In the data below, count every line that holds the string "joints" and reply with the number alone.

Given data START

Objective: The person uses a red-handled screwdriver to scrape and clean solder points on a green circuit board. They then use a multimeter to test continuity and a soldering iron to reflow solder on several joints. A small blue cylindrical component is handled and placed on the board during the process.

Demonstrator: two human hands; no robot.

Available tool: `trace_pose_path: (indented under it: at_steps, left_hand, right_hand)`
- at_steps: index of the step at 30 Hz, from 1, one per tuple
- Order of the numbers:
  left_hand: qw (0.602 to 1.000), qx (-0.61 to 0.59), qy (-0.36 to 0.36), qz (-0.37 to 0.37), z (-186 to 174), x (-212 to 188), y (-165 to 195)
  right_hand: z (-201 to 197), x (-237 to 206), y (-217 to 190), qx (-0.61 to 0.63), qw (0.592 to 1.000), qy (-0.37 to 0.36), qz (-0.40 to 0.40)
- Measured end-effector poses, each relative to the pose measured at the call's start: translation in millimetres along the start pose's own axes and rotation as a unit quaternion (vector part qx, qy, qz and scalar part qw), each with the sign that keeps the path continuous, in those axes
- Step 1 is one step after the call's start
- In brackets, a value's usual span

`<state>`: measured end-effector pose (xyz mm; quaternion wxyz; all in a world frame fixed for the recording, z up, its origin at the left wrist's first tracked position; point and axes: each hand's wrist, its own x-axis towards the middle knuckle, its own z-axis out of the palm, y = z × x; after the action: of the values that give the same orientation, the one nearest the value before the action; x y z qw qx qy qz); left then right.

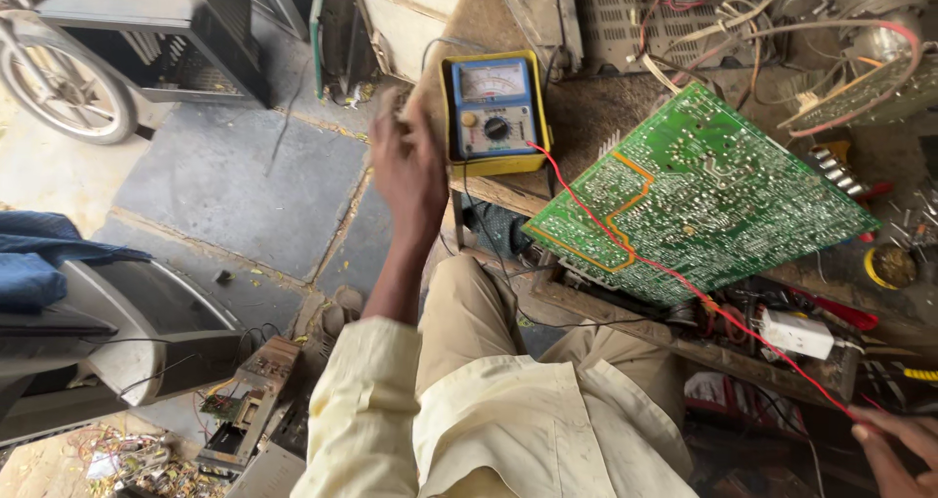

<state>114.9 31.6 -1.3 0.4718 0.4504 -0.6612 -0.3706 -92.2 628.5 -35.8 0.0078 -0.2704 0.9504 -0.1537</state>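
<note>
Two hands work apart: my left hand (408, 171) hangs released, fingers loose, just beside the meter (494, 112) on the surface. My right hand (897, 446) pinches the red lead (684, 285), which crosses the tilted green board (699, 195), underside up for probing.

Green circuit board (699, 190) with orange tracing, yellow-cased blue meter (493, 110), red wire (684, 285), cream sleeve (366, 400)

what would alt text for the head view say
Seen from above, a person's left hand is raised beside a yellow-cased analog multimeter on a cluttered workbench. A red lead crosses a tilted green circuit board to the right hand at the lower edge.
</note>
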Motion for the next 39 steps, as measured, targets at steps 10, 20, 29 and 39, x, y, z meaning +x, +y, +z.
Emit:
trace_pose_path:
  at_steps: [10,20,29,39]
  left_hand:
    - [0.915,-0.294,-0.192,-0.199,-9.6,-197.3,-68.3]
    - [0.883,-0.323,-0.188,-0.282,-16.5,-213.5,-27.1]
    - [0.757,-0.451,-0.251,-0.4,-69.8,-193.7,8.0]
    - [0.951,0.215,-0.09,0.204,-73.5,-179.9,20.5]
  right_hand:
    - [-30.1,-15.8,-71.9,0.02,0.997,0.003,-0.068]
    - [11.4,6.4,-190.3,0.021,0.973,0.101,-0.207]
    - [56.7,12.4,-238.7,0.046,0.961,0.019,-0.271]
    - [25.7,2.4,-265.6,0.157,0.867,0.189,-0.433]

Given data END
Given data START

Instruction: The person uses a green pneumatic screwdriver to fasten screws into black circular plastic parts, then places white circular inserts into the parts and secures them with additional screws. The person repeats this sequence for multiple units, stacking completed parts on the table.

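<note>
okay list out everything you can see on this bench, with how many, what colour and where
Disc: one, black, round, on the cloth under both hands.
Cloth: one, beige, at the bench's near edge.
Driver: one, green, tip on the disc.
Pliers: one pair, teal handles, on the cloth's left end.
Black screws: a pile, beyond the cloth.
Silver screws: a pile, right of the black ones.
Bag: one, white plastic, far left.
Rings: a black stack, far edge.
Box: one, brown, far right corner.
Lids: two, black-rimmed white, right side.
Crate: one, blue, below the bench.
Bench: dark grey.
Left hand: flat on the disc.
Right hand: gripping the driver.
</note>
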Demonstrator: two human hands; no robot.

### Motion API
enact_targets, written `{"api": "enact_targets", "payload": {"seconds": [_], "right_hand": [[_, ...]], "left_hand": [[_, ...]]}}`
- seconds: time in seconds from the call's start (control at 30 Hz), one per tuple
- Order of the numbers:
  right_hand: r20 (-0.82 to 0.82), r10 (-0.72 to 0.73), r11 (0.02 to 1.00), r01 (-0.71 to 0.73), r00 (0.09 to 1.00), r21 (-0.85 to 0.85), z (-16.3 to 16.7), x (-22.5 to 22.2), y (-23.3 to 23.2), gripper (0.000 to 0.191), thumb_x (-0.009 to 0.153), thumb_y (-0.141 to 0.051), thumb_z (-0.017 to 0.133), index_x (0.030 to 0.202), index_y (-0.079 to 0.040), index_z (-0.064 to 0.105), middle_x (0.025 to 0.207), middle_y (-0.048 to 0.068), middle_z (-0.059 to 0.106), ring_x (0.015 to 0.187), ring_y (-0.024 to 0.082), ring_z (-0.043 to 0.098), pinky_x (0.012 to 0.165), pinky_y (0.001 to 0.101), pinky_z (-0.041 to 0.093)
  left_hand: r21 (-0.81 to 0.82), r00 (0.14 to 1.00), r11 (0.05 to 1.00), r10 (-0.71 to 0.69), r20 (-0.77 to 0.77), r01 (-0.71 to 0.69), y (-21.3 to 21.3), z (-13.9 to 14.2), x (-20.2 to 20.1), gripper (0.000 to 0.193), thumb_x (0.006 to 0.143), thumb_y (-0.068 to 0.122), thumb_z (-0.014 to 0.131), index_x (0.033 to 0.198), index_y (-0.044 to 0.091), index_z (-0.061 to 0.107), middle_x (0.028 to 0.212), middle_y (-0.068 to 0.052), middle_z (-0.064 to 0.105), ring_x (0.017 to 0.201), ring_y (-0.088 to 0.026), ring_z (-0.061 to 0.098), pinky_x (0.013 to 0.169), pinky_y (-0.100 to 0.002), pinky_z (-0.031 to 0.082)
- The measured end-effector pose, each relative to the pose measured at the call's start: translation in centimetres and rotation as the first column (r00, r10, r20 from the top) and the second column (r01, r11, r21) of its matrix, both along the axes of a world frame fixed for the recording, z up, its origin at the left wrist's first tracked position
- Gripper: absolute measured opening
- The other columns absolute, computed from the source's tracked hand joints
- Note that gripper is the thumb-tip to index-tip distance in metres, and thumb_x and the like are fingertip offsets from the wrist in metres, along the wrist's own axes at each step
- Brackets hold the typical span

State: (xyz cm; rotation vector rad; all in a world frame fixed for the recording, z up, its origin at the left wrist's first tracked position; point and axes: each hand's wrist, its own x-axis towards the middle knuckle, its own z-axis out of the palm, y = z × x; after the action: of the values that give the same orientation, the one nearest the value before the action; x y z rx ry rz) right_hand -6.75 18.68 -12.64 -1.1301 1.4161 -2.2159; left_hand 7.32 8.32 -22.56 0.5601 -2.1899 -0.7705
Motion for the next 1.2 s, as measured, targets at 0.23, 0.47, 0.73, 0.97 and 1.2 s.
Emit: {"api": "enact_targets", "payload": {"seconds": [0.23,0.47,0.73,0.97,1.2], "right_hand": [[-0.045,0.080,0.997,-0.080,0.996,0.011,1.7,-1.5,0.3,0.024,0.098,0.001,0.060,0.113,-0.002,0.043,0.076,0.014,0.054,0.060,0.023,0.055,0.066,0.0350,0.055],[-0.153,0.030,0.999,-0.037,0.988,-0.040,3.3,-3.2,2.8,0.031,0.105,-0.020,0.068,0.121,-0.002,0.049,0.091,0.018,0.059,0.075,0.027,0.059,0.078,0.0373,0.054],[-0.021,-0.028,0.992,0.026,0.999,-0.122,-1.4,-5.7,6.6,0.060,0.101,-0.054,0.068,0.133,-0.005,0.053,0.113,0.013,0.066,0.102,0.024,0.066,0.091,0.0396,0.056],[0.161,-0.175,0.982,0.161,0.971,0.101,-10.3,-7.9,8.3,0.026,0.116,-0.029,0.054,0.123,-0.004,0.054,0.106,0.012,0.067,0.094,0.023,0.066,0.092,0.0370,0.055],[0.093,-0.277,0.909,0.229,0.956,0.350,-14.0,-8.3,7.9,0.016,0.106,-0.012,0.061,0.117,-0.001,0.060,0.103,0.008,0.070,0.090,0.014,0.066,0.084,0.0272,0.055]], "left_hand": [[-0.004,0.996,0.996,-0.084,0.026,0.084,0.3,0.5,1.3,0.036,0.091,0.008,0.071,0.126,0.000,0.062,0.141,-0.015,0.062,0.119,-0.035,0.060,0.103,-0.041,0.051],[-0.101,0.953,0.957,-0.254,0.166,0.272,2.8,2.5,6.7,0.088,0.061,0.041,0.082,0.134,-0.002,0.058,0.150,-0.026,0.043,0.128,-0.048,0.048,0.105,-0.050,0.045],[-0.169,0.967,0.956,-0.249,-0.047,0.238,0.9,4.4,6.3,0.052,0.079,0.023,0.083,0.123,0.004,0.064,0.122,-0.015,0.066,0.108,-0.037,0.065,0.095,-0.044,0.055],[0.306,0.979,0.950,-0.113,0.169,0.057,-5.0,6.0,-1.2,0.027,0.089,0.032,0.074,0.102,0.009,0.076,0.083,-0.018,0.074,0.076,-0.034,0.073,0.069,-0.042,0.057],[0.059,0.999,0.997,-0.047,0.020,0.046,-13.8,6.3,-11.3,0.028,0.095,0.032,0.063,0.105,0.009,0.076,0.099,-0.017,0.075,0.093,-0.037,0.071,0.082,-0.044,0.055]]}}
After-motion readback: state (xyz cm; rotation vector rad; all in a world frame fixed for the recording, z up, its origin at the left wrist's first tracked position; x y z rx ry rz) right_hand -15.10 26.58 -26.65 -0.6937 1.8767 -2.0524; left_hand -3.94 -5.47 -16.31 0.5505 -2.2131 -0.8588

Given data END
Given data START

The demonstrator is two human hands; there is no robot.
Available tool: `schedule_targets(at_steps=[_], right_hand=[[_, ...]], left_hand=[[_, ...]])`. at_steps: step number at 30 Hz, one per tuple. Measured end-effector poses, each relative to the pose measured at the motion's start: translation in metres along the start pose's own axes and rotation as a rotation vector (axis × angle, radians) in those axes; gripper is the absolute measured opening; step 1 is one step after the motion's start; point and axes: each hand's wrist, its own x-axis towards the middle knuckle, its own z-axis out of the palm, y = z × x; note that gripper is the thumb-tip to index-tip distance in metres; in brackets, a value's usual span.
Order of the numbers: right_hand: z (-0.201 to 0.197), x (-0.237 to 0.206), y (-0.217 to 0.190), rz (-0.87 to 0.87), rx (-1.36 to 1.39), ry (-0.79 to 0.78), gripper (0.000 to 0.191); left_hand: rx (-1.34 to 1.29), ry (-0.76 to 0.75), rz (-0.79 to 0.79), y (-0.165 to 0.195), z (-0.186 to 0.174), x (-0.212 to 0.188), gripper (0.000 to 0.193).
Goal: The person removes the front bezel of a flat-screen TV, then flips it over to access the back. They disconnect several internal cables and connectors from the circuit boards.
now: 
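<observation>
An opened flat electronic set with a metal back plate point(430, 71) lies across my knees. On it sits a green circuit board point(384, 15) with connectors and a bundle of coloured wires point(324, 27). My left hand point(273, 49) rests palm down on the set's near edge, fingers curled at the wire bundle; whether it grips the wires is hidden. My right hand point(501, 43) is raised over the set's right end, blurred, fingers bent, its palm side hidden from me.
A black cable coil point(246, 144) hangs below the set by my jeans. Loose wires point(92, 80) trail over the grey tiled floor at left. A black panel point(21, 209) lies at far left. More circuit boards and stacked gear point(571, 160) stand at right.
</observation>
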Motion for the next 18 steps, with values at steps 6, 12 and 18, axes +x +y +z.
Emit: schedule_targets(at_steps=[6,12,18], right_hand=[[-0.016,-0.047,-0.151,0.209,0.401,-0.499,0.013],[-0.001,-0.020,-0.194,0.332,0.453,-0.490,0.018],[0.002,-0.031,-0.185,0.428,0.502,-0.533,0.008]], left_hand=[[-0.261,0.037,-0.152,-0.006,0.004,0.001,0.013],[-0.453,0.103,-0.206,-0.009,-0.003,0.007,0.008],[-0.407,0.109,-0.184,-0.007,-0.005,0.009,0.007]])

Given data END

> **Written answer**
2